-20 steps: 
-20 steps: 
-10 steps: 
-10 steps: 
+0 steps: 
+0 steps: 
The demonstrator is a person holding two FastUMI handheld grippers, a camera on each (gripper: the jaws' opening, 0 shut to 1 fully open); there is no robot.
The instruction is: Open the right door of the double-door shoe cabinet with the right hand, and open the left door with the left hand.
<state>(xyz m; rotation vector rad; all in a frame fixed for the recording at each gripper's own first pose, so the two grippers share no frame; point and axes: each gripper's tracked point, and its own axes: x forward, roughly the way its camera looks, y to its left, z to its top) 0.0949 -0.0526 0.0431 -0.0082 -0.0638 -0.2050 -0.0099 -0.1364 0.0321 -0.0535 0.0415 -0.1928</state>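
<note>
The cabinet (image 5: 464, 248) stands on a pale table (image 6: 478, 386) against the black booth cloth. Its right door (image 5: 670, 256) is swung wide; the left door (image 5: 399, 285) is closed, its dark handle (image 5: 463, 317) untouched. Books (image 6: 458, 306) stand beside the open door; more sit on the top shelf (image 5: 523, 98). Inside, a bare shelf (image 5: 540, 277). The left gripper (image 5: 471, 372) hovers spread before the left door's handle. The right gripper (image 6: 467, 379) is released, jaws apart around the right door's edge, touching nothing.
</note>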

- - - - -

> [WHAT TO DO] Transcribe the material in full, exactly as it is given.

> [ANSWER SPACE]
-20 steps: 
-20 steps: 
-10 steps: 
-10 steps: 
+0 steps: 
+0 steps: 
The demonstrator is a person holding two FastUMI handheld grippers, a camera on each (gripper: the jaws' opening, 0 shut to 1 fully open); there is no robot.
The instruction is: Open the right door of the double-door shoe cabinet with the right hand, and open the left door with the left hand.
<state>(xyz m; rotation vector rad; all in a frame fixed for the recording at each gripper's own first pose, so the two grippers share no frame; point and axes: each gripper's tracked point, and its own axes: x forward, roughly the way its camera looks, y to its left, z to its top) 0.0949 -0.0526 0.0431 -0.0082 -0.0638 -0.2050 -0.0099 -0.1364 0.0321 -0.0535 0.0415 -0.1928</state>
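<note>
The cabinet (image 5: 464, 248) stands on a pale table (image 6: 478, 386) against the black booth cloth. Its right door (image 5: 670, 256) is swung wide; the left door (image 5: 399, 285) is closed, its dark handle (image 5: 463, 317) untouched. Books (image 6: 458, 306) stand beside the open door; more sit on the top shelf (image 5: 523, 98). Inside, a bare shelf (image 5: 540, 277). The left gripper (image 5: 471, 372) hovers spread before the left door's handle. The right gripper (image 6: 467, 379) is released, jaws apart around the right door's edge, touching nothing.
</note>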

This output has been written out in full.